The NHS's Common Services Agency (CSA) has
refused to hand over childhood leukaemia data for Dumfries and
Galloway to Freedom of Information (Scotland) Act requester Michael
Collie, fearing that the information could identify patients. It
has lost its case in Scotland and is seeking leave to appeal to the
House of Lords.
The Data Protection Act is designed to
safeguard individual privacy while the Freedom of Information Act
was passed to increase transparency of public bodies. The laws'
opposing aims have clashed before, but a Lords hearing for the CSA
case could finally give courts direction on how to reconcile the
laws.
"What is significant is that this case has the
potential to clear up some difficult issues for public authorities
and for companies about the definition of personal data and just
how that should be applied in practice," said William Malcolm, a
privacy specialist at Pinsent Masons, the law firm behind
OUT-LAW.COM.
"It also has the potential to actually look at
this whole issue of balancing the public's right to know with the
individual's right to privacy and to set down some clear guidance
for people on the ground which has the force of the House of Lords
behind it," he said.
Collie, a researcher for Green Party Member of
the Scottish Parliament (MSP) asked for records relating to
childhood leukaemia in Dumfries and Galloway in order to establish
whether a nearby nuclear power station and military firing range
had an effect on incidences of cancer.
The CSA refused, saying that the numbers were
so small that releasing the data could identify patients.

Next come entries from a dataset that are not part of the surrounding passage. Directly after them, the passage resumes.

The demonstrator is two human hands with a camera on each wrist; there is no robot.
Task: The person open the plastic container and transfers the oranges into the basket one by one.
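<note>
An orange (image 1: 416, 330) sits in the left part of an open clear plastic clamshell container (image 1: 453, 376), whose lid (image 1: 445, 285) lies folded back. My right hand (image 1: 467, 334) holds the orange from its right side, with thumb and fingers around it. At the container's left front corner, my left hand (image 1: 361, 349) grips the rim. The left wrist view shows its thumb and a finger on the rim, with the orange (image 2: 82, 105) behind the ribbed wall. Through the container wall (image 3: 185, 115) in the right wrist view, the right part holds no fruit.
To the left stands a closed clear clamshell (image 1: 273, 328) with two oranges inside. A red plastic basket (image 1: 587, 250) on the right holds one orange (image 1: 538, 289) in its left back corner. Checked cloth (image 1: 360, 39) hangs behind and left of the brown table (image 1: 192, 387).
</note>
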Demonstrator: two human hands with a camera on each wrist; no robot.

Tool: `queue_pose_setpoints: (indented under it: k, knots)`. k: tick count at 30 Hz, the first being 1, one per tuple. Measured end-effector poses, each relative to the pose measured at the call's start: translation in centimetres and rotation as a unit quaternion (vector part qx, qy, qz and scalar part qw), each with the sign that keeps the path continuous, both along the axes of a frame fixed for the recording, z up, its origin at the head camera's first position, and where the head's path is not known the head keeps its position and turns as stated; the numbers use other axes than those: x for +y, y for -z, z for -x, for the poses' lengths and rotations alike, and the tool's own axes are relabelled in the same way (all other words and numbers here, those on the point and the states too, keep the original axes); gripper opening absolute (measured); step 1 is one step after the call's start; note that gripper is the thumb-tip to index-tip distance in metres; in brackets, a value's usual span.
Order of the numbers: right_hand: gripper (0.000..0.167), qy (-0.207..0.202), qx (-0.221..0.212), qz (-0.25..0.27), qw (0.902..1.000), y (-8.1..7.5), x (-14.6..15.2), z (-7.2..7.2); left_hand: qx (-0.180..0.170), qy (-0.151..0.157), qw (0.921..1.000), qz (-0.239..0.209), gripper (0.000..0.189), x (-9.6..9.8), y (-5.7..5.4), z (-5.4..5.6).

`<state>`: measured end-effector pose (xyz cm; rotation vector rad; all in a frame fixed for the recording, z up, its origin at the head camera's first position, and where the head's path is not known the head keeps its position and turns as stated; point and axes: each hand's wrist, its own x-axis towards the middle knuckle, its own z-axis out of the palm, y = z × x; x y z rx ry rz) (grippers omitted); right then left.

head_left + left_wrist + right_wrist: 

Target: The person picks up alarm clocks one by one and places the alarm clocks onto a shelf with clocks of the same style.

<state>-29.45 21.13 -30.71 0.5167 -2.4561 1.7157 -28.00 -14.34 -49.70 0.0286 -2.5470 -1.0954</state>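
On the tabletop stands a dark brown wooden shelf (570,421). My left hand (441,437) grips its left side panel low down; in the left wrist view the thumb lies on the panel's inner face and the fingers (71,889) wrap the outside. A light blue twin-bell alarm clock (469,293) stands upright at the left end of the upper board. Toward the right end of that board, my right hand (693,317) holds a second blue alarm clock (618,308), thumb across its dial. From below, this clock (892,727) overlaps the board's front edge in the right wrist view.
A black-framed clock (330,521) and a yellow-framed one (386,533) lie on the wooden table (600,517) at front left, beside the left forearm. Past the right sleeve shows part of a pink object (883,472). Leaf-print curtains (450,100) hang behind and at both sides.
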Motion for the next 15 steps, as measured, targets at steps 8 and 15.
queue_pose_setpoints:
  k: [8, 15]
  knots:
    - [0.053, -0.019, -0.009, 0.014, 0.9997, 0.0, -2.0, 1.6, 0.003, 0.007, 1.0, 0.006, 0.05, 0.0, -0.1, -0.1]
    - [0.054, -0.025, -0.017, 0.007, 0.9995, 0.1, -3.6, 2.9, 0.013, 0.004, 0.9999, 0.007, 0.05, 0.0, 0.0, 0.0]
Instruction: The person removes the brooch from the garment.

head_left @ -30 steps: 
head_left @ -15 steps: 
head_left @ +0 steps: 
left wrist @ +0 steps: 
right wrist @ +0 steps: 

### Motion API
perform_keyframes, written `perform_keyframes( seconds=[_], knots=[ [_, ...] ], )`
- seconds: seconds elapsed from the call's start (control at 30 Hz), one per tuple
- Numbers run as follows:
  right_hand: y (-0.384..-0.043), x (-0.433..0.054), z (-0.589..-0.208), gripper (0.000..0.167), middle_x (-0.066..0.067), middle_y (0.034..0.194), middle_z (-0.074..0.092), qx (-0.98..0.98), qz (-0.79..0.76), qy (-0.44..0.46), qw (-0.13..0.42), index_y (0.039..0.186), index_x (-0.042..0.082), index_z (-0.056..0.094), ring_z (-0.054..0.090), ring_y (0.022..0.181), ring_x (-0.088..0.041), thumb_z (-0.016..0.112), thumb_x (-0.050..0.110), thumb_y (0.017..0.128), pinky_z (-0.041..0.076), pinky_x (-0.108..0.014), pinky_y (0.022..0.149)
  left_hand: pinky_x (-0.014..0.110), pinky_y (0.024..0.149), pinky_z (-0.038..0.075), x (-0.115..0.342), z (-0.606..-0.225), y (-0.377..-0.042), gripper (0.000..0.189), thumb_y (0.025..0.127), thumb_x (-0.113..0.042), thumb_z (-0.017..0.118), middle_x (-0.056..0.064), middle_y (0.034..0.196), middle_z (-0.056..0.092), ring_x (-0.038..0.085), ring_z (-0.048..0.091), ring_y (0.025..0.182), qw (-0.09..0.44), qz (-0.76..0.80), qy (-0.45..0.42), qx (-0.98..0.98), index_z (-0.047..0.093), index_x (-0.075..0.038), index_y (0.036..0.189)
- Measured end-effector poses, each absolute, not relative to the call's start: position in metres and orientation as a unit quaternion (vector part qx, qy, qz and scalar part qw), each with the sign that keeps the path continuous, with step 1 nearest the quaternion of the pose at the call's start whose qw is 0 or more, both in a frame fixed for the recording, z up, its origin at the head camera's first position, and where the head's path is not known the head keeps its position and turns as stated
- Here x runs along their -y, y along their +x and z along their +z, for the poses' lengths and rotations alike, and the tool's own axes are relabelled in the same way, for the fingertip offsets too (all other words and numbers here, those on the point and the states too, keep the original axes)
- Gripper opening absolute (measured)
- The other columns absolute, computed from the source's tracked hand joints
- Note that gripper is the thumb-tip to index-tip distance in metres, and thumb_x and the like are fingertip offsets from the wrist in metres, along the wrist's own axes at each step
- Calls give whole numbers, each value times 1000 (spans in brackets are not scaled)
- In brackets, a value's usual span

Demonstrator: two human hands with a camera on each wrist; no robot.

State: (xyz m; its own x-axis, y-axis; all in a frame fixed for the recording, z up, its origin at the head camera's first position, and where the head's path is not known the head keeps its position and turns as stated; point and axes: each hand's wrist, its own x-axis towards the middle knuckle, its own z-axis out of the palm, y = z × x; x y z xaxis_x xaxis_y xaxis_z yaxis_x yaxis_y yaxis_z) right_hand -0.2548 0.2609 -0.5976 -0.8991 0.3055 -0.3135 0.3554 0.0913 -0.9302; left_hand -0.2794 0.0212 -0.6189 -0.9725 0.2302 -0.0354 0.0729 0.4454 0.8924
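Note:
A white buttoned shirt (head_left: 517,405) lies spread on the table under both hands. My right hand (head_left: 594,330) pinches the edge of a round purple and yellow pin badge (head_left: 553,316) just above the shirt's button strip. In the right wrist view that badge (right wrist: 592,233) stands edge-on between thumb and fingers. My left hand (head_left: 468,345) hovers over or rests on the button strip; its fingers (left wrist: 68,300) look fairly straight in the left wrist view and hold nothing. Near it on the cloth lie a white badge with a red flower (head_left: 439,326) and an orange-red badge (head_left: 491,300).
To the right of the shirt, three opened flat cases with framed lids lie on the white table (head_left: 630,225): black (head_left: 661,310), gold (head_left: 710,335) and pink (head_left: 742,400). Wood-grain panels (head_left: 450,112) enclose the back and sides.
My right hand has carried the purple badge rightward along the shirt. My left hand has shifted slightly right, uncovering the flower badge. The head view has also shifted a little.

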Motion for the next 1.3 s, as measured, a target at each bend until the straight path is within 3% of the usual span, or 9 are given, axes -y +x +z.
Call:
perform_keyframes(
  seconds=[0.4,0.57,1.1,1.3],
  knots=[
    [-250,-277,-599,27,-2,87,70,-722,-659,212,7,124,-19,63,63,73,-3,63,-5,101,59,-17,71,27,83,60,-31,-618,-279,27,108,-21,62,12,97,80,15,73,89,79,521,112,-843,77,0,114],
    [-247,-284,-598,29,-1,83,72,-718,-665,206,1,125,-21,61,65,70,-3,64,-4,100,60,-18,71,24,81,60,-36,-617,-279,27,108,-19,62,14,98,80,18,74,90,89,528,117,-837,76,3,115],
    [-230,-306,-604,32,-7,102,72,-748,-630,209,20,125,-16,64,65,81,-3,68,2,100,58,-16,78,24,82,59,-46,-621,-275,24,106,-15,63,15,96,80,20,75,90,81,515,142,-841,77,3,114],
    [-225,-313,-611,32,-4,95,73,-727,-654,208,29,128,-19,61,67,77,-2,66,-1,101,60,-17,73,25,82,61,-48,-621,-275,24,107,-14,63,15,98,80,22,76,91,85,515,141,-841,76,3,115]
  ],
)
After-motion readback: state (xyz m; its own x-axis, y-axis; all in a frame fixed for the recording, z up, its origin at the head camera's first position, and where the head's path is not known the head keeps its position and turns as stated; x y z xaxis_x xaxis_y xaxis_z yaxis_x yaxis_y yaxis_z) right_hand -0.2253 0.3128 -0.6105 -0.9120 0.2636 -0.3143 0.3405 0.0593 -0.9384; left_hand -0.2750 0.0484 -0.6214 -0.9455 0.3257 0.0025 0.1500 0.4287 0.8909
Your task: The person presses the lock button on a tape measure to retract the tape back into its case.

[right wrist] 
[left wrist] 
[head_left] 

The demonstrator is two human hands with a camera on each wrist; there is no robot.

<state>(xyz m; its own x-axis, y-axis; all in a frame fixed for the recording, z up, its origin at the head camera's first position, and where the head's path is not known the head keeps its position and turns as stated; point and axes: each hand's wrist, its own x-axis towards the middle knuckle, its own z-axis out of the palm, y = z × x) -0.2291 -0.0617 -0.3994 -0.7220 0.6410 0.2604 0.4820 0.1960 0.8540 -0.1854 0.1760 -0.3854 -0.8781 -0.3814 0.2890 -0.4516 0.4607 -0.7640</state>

Both the
Scottish Information Commissioner and the Court of Session –
Scotland's highest civil court – have ruled in favour of the
release of the information. The CSA has said it will seek leave to
appeal to the Lords.
The Freedom of Information Act contains an
exemption for the release of information which counts as personal
data. The Data Protection Act says that an individual can only
request information relating to them held by an organisation if it
counts as personal data.
The definition of 'personal data' is central
to both laws, and it is that which is controversial. The precedent
currently followed was set in a case involving Michael Durant.
Durant sought copies of the personal
information held on him by the Financial Services Authority (FSA).
The Court of Appeal ruled that 'personal data' is quite a small
category and does not automatically include any document which
happens to mention a person's name. It said that it can only
include material which is primarily focused on that person.
That ruling, handed down before freedom of
information legislation was passed, has a knock on effect on the
Freedom of Information Act. If 'personal data' refers to a small
amount of information then it means that requests for copies under
data protection legislation are not onerous for companies to
fulfil. It also means, though, that large amounts of information
must be supplied if a Freedom of Information request is made,
because very little of it is exempted for being 'personal
data'.
"The Collie case concerns two important
things: the definition of personal data, what do we mean by that
phrase, whether we're talking about it in the context of the Data
Protection Act or whether we're talking about it in the context of
the Freedom Of Information Act," said Malcolm. "It also looks at
the application of that important exemption in the Freedom of
Information Act, which is designed to balance two important things:
the public's right to know and the individual's right to privacy,
not easy concepts to reconcile. That is why the case has been
fraught with disagreement and difficulty, you're trying to balance
two very different rights and trying to ensure that those rights
are properly given protection in law."